The waiver would create the COMPASS program, which will cost an estimated $38.4 million to administer and will require certain Medicaid enrollees to meet and report monthly work activities. The program is by no means a done deal for Virginia and must undergo federal approval. And, if approved, the program is likely to face litigation.
The program is seeking to enforce a rule that the overwhelming majority of adults covered by Medicaid are already abiding by or are exempt from. Medicaid enrollees are working, disabled, ill, caretakers, pregnant women, students, retired, or looking for work. Only around 1 percent of non-elderly enrollees don’t fit into one of those categories, according to national data.
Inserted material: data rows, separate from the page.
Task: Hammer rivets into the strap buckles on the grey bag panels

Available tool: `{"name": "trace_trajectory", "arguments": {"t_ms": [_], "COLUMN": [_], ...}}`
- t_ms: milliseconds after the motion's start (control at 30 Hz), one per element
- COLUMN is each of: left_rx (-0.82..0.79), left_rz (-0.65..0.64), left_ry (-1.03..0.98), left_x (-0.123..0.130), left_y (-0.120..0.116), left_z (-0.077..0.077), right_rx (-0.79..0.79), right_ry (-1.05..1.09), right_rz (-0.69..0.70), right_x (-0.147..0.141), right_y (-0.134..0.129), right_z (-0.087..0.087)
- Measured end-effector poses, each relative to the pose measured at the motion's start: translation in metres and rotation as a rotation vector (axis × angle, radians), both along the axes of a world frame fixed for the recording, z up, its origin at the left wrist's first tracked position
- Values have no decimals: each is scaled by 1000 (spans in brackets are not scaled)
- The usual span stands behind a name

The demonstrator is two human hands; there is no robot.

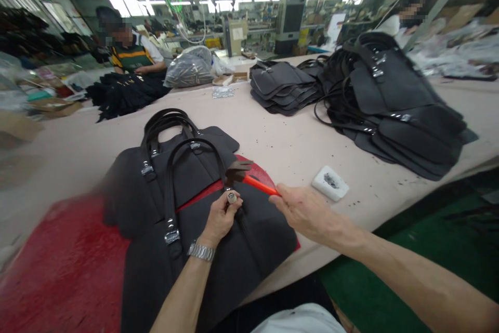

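My right hand (298,211) is closed on the orange handle of a hammer (259,184), whose dark head is above and just right of my left hand. With its fingers pinched, my left hand (222,218) holds a small punch tool (232,197) upright over the strap base of a black bag panel (156,265). That panel has a looped black handle with silver fittings. Behind it lies another black panel (175,167) with handles. Red sheet (74,265) shows under and beside the panels.
A white block (330,183) with dark bits lies right of the hammer. Stacked black bag pieces (409,99) and flatter panels (284,83) are at the back right. Across the table (280,135), a person (132,52) handles dark pieces near a plastic-wrapped bundle (189,66).
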State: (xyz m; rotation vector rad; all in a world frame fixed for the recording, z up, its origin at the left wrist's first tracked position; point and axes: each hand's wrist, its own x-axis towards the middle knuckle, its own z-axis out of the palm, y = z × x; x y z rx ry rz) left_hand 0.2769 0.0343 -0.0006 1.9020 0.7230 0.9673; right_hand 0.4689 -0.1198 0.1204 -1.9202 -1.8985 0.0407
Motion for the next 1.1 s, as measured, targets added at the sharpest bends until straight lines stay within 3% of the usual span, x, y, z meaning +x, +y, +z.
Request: {"name": "trace_trajectory", "arguments": {"t_ms": [100, 167, 233, 300, 367, 467, 533, 600, 700, 767, 933, 1100], "left_rx": [14, 3, -4, 3, 19, 17, 6, -3, 16, 37, 25, -24], "left_rz": [-16, -34, -41, -41, -45, -65, -71, -76, -84, -94, -100, -90], "left_ry": [-15, -34, -39, -27, -12, -14, -25, -24, 6, 19, -3, -10], "left_x": [1, 1, 0, 0, 0, -1, -1, -1, -1, -1, -2, -2], "left_y": [0, 1, 1, 1, 1, 1, 2, 2, 2, 2, 1, -4], "left_z": [0, -1, -2, -2, -2, -2, -3, -4, -5, -4, -1, 1], "right_rx": [296, 415, 303, 59, -36, 254, 465, 412, -34, -194, -267, -287], "right_ry": [184, 260, 161, 2, -39, 151, 281, 245, 15, -26, 200, 142], "right_rz": [-94, -122, -80, -19, -14, -103, -187, -166, -35, -66, -310, -511], "right_x": [-7, -13, -15, -12, -9, -11, -17, -20, -11, 4, 54, 81], "right_y": [-3, -3, -3, -2, -2, -3, -4, -6, -10, -11, -8, -1], "right_z": [20, 17, 4, -5, 2, 29, 36, 23, -14, -32, -57, -90]}}
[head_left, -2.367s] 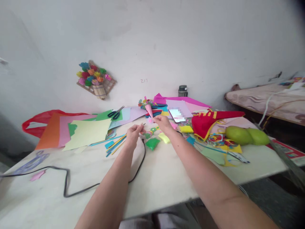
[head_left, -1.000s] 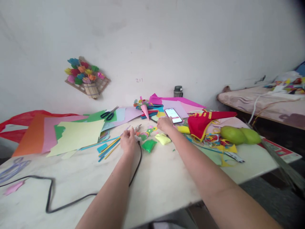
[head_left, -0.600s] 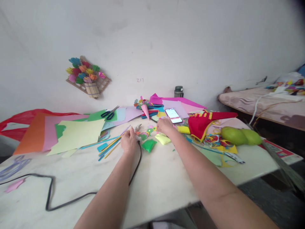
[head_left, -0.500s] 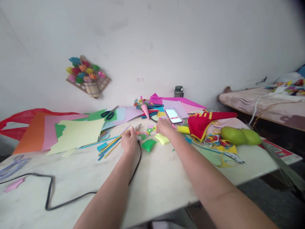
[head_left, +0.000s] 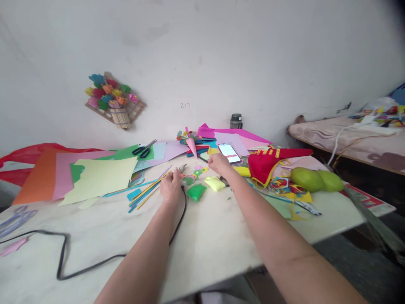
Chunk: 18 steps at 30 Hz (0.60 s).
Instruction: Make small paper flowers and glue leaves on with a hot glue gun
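Note:
My left hand (head_left: 171,185) is closed over a hot glue gun, mostly hidden by the fingers; its pale nozzle (head_left: 181,168) pokes out beyond them, and a black cord (head_left: 184,207) runs back beside the wrist. Blue and yellow paper strips (head_left: 144,196) lie left of this hand. My right hand (head_left: 219,164) is a closed fist in front of the phone (head_left: 229,153). A dark thin piece (head_left: 203,159) shows at its left; what the fist holds is hidden. Between the hands are small paper flowers (head_left: 198,171), a green packet (head_left: 196,192) and a yellow packet (head_left: 214,183).
Coloured paper sheets (head_left: 101,177) and black scissors (head_left: 144,149) lie at the left. A pink paper cone (head_left: 191,145) with flowers and a dark bottle (head_left: 236,121) stand at the back. On the right are a red cloth (head_left: 264,164), paper scraps and green fruit (head_left: 306,179).
My right fist has shifted slightly, uncovering more of the yellow packet and a dark piece beneath my wrist. My left hand stays over the glue gun. The view has turned slightly.

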Each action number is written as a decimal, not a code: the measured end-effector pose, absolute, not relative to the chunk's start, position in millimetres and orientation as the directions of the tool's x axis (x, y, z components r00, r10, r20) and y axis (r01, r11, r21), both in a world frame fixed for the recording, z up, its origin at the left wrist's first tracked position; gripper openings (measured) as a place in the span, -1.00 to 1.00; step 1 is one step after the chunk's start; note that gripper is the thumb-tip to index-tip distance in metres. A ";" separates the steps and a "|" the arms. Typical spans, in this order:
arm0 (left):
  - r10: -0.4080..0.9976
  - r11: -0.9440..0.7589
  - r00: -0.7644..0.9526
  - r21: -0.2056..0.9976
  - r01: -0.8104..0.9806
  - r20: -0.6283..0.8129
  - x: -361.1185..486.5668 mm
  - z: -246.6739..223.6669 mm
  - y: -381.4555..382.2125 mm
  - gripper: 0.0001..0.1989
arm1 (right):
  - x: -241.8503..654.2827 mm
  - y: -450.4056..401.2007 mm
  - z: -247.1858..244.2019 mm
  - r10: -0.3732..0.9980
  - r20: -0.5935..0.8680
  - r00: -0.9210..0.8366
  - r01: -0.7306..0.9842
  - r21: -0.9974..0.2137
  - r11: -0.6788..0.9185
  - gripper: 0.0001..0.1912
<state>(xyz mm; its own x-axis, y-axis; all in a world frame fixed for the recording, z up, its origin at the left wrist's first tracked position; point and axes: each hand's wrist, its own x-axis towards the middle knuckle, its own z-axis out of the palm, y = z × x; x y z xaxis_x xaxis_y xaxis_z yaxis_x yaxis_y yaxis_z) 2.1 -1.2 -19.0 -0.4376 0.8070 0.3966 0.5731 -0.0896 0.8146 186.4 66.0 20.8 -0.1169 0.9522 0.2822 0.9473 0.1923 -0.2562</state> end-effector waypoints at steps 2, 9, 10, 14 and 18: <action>0.796 -0.099 -0.425 0.786 0.611 0.431 1.6 -20.4 -0.3 -0.54 | 194.2 69.0 22.5 0.940 0.334 -0.070 0.919 -0.345 0.191 -0.81; 0.783 -0.124 -0.401 0.751 0.648 0.475 -1.7 -26.5 3.9 -0.53 | 212.1 75.1 22.1 0.910 0.414 -0.015 0.829 -0.503 0.243 -0.81; 0.781 -0.126 -0.402 0.751 0.649 0.478 -2.0 -26.8 4.4 -0.53 | 212.6 75.2 22.1 0.911 0.412 -0.014 0.824 -0.512 0.244 -0.80; 0.780 -0.121 -0.408 0.753 0.647 0.475 -2.2 -27.1 4.8 -0.54 | 212.9 74.1 23.0 0.918 0.397 0.015 0.835 -0.510 0.207 -0.74; 0.789 -0.125 -0.404 0.765 0.632 0.462 -1.8 -26.8 3.9 -0.54 | 213.8 73.2 23.7 0.924 0.380 0.033 0.813 -0.548 0.196 -0.72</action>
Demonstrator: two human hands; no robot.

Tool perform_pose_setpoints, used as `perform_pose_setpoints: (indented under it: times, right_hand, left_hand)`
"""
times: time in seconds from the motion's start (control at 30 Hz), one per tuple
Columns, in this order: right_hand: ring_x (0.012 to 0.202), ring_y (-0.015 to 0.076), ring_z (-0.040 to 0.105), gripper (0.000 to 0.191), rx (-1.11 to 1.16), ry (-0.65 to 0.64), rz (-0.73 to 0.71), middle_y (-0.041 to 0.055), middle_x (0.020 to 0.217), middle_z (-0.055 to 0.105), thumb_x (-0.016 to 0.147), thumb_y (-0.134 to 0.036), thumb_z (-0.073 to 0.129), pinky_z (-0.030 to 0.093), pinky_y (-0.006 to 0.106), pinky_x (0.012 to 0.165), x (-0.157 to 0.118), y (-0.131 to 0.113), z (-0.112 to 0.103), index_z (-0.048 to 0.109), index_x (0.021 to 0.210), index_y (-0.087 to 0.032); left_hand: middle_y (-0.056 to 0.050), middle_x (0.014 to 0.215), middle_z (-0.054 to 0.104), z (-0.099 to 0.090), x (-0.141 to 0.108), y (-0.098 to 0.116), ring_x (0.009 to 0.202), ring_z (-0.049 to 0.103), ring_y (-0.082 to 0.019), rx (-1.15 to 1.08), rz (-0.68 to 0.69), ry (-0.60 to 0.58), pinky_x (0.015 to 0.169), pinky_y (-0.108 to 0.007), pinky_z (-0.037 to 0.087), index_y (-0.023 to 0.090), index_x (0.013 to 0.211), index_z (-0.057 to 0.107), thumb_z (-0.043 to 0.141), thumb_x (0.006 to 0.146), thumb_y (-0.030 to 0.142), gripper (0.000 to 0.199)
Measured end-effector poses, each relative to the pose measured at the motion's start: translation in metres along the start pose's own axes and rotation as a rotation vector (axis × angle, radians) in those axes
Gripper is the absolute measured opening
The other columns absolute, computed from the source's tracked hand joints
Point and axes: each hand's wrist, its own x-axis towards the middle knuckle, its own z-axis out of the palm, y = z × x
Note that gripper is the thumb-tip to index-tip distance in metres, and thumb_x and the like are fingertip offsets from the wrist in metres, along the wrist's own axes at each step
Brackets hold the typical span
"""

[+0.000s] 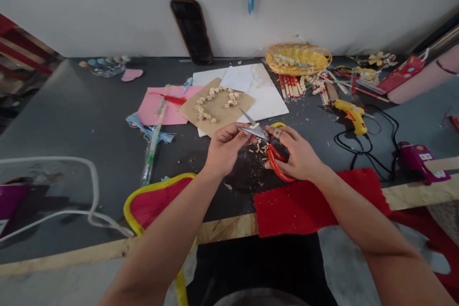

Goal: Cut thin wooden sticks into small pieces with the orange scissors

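Scissors (277, 164) with red handles are gripped in my right hand (299, 153), their blades apart and pointing left. My left hand (223, 149) pinches a small pale wooden stick (255, 125) that lies between the blades; its other end is hidden by my fingers. Below the blades, short cut wooden bits (258, 146) and fine crumbs are scattered on the dark table. Just beyond my hands, a brown paper square (222, 105) bears little clusters of wooden pieces (204, 114) in a curved row. A yellow curved edge (278, 125) shows behind my right fingers.
A phone (192, 31) leans on the wall. At the back right are a yellow basket (299, 60), red-tipped sticks (291, 85) and a yellow glue gun (353, 115) with a black cord. Red felt (301, 210) lies under my right forearm; pink paper (172, 117) lies left.
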Motion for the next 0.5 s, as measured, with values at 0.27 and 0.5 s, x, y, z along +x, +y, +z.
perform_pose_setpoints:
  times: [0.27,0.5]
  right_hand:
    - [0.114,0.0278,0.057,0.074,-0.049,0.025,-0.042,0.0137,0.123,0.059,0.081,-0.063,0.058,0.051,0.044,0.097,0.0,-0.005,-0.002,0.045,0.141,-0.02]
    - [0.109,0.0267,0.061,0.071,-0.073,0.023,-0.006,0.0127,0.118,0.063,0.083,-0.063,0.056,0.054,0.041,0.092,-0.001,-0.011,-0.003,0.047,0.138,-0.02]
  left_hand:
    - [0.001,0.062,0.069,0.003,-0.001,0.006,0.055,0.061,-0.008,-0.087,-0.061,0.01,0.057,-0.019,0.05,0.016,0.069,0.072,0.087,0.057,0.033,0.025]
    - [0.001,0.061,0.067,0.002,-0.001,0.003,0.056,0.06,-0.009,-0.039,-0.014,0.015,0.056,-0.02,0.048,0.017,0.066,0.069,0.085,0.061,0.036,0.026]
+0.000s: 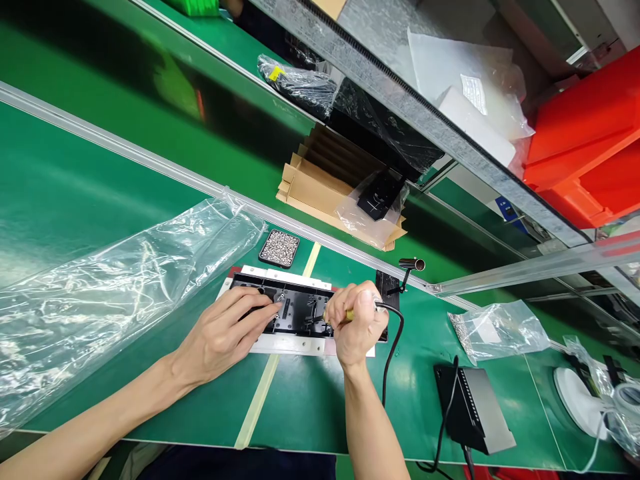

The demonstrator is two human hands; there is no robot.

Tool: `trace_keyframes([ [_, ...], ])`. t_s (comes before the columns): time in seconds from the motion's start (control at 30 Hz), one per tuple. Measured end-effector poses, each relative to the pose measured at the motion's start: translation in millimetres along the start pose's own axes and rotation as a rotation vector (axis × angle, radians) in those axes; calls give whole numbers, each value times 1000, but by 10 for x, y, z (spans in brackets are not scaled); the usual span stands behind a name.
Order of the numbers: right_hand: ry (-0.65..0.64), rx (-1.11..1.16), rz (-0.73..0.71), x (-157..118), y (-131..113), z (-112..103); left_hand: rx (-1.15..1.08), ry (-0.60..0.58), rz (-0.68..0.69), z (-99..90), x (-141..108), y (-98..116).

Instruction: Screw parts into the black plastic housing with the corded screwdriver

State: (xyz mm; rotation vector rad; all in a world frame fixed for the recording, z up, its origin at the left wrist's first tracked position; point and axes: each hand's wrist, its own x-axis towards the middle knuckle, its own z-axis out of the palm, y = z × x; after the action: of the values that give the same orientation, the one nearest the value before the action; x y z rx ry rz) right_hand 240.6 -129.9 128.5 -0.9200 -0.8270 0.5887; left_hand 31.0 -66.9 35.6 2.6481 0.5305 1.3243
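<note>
A long black plastic housing (pixel 295 313) lies in a white-edged fixture (pixel 295 345) on the green bench. My right hand (pixel 356 320) is wrapped in a fist round the yellow handle of a soldering iron (pixel 345 316), over the housing's right part. The tip is mostly hidden by the hand, and a black cord runs out from the top of the grip. My left hand (pixel 227 327) touches the housing's left half. Its fingertips are brought together there; anything small between them cannot be made out.
Behind the fixture sits a small black tray of metal pieces (pixel 279 249). An iron stand with a metal tube (pixel 411 265) is to the right. Clear plastic film (pixel 125 267) spreads at left. A bag (pixel 500 330), a black control box (pixel 473 408) and a cardboard box (pixel 310 190) lie about.
</note>
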Motion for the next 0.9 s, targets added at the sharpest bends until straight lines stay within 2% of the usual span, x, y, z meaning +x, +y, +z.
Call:
trace_keyframes([
  [0.23, -7, -35, 24, -7, 18, 30, -37, 11, -46, -35, 3, -55],
  [0.37, -6, -42, 41, -20, 44, -1, -100, 6, -171, -55, 105, -285],
  [0.43, -1, -41, 40, -22, 61, -24, -106, -47, -241, -28, 186, -509],
  [0.5, 8, -41, 33, -29, 75, -38, -84, -152, -302, 37, 285, -783],
  [0.6, 24, -42, 17, -54, 87, -36, -57, -263, -338, 205, 450, -1182],
  [0.67, 29, -42, 10, -77, 93, -31, -53, -334, -343, 338, 548, -1374],
  [0.77, 35, -38, 0, -107, 105, -33, -66, -440, -326, 512, 637, -1510],
  [0.9, 37, -32, -17, -126, 114, -49, -72, -528, -299, 666, 647, -1517],
])
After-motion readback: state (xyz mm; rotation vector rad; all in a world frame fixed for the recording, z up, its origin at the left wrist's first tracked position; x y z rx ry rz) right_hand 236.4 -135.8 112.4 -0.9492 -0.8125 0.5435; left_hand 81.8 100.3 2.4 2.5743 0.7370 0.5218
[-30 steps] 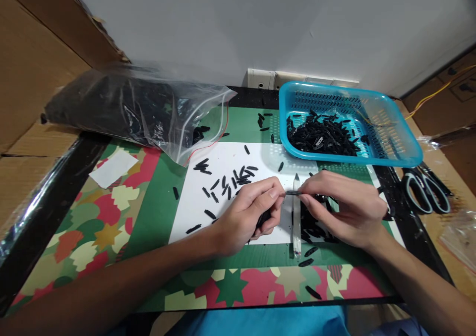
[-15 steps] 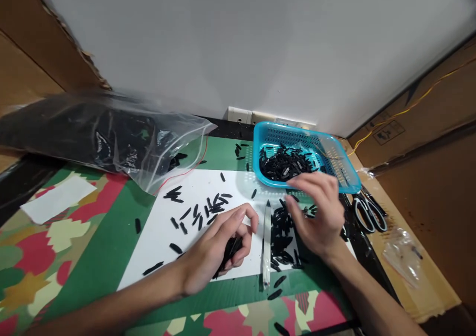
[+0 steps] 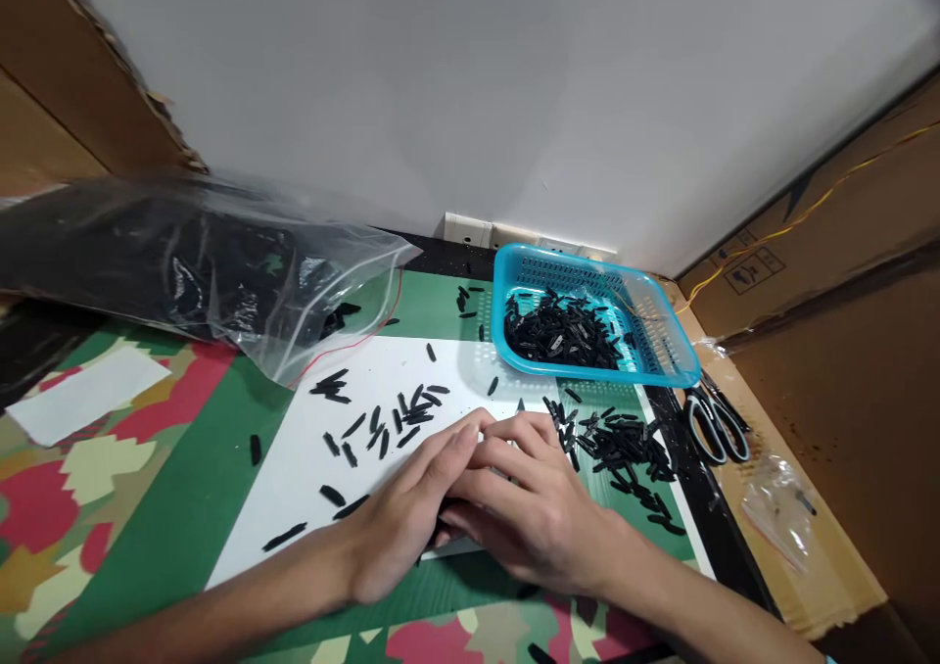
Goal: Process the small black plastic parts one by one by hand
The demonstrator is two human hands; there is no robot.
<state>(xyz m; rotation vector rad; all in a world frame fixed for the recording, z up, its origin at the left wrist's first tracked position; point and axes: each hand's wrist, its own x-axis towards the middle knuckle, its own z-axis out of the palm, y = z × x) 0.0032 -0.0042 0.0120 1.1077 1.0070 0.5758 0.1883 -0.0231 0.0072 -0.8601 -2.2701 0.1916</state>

Arkansas is currently the only state to fully implement work requirements for Medicaid and the program has been plagued with administrative and technological issues resulting in difficulty reporting work hours, inefficient outreach to enrollees, and other challenges. Nearly 17,000 Arkansans have been kicked off of coverage within the first 6 months of the program – nearly 22 percent of all enrollees that have been subjected to the work requirement. Stories have made national news of individuals who are working sufficient hours yet have been kicked off of coverage due to issues navigating the online portal or the complicated details of the program.
Arkansas’s program has seen very limited success in actually promoting secure and steady employment – just a half percent of all individuals subject to the state’s work requirements have obtained new employment, with no clear indication that these gains are due to the program. The majority of Medicaid enrollees in Arkansas, like the rest of the nation, are already working or exempt. This experience suggests the program will ultimately just create new hurdles for people who are already working and fail to help others find meaningful work.
Instead of spending $38.4 million to essentially kick 26,800 people off of health coverage, Virginia could invest the funds in other, more productive ways – providing comprehensive dental benefits to adults in Medicaid, improving the state’s behavioral health services, or even standing up a more comprehensive work and training program for everyone in Virginia, regardless of Medicaid eligibility. The proposed work documentation program is a bad deal for the state and the people who it is supposed to help.